Extraits Lettres à Dilip (Octobre 1934)
9 octobre 1934
Dans cet Ashram, tous ne sont pas indifférents les uns envers les autres, et ni l’amitié et l’affection ne sont exclues du yoga. L’amitié avec le Divin est une relation reconnue dans la sadhana. Les amitiés entre sadhaks existent, et la Mère les encourage.
Seulement, nous cherchons à les établir sur une base plus sûre que celle, précaire, sur laquelle s’appuient la plupart des amitiés humaines. C’est précisément parce que nous tenons pour sacrés les liens d’amitié, de fraternité et d’amour, que nous voulons ce changement : parce que nous ne voulons pas les voir brisés à chaque instant par les mouvements de l’ego, souillés, gâchés et détruits par les passions, les jalousies, les traîtrises auxquelles le vital est sujet – c’est pour les rendre véritablement sacrés et sûrs que nous les voulons ancrés dans l’âme, basés sur le roc du Divin.

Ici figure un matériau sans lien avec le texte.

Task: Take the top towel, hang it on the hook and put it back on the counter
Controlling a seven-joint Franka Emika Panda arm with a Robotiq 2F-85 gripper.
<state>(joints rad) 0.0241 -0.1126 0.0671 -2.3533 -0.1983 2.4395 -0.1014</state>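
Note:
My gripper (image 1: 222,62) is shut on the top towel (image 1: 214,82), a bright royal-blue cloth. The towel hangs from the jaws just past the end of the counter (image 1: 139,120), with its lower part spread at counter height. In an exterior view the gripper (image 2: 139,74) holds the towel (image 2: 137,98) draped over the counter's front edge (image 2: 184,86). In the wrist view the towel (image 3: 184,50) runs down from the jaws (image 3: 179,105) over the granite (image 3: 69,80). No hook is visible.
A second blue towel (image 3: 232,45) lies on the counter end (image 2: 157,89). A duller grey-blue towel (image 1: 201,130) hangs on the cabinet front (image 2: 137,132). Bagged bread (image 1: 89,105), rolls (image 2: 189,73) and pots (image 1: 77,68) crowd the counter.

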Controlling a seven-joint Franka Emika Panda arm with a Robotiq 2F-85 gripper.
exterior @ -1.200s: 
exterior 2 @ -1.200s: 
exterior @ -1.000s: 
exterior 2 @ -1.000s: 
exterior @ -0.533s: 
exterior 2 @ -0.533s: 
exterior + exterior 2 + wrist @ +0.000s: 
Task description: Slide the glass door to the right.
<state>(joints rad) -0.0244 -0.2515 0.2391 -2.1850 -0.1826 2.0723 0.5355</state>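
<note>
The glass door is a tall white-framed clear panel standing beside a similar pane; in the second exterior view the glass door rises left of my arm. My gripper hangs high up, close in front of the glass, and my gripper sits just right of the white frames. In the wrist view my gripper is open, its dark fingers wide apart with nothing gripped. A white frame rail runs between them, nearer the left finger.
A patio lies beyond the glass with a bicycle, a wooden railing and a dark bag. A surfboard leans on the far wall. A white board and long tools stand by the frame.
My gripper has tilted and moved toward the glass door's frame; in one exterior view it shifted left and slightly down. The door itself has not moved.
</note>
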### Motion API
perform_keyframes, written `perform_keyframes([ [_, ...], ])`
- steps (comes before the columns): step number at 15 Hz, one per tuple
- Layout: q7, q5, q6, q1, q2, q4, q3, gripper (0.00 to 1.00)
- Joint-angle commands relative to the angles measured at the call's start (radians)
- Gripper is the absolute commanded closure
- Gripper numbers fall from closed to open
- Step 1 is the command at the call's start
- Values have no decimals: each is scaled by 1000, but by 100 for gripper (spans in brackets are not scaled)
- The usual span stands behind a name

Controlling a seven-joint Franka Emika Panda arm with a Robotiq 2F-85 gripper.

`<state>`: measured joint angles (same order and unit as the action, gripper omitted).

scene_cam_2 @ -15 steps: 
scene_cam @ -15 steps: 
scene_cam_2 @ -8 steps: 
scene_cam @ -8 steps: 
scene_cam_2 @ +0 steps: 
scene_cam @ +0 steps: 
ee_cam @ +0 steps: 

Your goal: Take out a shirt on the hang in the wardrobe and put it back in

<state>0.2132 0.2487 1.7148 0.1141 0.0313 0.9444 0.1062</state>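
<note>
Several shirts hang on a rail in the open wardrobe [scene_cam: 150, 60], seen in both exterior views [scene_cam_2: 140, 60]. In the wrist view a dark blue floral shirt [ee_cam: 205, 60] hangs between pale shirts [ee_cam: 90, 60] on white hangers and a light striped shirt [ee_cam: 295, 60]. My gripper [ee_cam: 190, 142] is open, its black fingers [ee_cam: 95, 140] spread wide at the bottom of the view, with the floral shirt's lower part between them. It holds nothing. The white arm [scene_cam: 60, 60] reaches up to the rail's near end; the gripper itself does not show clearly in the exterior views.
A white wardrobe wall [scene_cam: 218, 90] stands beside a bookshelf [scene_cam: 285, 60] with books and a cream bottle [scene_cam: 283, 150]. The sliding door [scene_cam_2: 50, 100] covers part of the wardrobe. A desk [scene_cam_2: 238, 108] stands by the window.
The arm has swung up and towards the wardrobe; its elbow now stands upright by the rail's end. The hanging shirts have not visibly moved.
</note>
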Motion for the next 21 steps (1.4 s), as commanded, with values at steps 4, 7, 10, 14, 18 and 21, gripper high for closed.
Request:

Notre yoga n’est pas ascétique : il a pour objectif la pureté, mais une froide austérité. L’amitié et l’amour sont des notes indispensables dans l’harmonie à laquelle nous aspirons. Ce n’est pas un rêve vain, car nous avons vu que même dans des conditions imparfaites, quand un peu de l’élément indispensable est présent à la racine même, la chose est possible. C’est difficile, et les vieux obstacles s’accrochent encore avec obstination. Mais aucune victoire ne peut être remportée sans une immuable fidélité au but et un long effort. Il n’existe pas d’autres moyens que de persévérer.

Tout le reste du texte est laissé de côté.